I’ve decided to change the format of this newsletter a bit. As I’m now contributing to Forbes, I want to try and share essays on that platform and focus the newsletter on my activities (people I meet, articles I read, things I talk about), notably regarding my book Hedge and how my firm The Family is expanding in Europe. Of course, I’ll still be including thoughts and links to let you easily dig into a particular subject.
Discussing the future of work with the RSA
Today I participated in a panel on the future of work, thanks to a kind invitation by Taylor Wessing, a London-based law firm, and the Royal Society of Arts. Taylor Wessing recently became a major sponsor of the RSA’s new Future of Work Centre.

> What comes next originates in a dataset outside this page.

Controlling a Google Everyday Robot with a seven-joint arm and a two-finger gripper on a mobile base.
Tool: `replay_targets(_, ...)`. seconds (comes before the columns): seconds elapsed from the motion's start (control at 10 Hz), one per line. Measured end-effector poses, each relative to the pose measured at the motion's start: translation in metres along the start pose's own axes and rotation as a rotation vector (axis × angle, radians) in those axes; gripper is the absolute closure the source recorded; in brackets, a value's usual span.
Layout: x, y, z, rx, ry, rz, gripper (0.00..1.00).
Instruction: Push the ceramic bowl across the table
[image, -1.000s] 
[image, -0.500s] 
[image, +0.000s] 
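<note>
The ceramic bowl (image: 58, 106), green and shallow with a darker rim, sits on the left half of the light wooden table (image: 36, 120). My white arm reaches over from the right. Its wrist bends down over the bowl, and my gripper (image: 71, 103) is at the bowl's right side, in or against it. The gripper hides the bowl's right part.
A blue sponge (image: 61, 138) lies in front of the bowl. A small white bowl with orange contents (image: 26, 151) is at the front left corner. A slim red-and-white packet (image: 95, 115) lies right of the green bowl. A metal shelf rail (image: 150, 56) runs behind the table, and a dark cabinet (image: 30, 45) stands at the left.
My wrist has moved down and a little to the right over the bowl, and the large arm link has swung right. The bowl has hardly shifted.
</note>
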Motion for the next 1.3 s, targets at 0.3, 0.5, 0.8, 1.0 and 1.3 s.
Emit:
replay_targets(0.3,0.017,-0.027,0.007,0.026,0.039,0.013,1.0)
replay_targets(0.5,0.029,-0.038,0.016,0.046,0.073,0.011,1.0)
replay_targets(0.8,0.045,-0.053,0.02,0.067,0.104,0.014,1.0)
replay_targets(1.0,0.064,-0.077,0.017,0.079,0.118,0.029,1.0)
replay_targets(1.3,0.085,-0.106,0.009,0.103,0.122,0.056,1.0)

Benedict Dellot, a researcher at the RSA, shared insights on how they’re approaching this difficult subject. My role was to provide a complementary perspective, which I structured along the following lines:
At any given time, the good jobs in the private sector are those that fit the techno-economic paradigm of the day. In the 20th century, the way to create the most value was via (i) large pyramidal organizations (ii) serving mass consumer markets (iii) with standardized products (iv) under the principles of scientific management. If you had a job in a firm matching all those criteria, your labor productivity was high and your employer could afford to reward you with a high wage, lots of benefits, and overall economic security.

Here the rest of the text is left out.